##### Information provided

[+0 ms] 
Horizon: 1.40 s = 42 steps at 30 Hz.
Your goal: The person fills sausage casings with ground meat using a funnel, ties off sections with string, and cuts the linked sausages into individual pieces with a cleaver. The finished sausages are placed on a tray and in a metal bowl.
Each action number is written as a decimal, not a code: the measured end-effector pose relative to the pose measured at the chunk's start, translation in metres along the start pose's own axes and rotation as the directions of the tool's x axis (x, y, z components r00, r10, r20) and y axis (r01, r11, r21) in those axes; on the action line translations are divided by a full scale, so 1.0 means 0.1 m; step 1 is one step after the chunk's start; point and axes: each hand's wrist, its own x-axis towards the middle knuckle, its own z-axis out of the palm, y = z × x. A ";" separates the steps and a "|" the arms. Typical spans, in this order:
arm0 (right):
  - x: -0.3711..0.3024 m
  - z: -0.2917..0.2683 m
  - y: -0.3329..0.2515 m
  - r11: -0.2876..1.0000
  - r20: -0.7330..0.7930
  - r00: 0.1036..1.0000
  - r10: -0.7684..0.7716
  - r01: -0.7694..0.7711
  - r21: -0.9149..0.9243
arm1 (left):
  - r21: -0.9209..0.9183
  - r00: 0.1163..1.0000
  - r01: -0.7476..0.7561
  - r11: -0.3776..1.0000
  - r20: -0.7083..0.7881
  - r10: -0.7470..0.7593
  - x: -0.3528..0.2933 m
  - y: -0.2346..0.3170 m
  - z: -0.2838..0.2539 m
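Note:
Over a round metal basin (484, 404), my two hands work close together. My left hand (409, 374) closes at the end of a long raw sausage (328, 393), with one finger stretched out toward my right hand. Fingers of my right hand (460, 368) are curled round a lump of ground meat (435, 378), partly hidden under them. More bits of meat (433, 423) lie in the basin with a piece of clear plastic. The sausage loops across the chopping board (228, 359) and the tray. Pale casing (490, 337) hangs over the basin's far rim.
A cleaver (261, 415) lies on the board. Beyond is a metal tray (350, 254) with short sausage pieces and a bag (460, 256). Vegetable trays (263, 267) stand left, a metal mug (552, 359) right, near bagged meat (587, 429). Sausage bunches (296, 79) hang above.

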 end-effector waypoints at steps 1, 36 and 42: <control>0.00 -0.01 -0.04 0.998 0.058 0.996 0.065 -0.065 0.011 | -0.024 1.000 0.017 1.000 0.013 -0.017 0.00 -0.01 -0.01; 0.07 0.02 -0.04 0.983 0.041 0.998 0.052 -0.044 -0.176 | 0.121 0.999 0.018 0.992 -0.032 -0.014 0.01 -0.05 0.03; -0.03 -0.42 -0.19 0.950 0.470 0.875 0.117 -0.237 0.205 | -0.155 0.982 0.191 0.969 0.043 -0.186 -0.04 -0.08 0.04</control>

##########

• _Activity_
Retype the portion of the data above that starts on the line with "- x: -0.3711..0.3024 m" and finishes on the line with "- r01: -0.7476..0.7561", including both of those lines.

• _The completed task_
  - x: -0.3711..0.3024 m
  - z: -0.2917..0.2683 m
  - y: -0.3329..0.2515 m
  - r11: -0.2876..1.0000
  - r20: -0.7330..0.7930
  - r00: 0.1036..1.0000
  - r10: -0.7684..0.7716
  - r01: -0.7694..0.7711
  - r21: -0.9149..0.9243
arm1 (left):
  - r21: -0.9209..0.9183
  - r00: 0.1163..1.0000
  - r01: -0.7476..0.7561

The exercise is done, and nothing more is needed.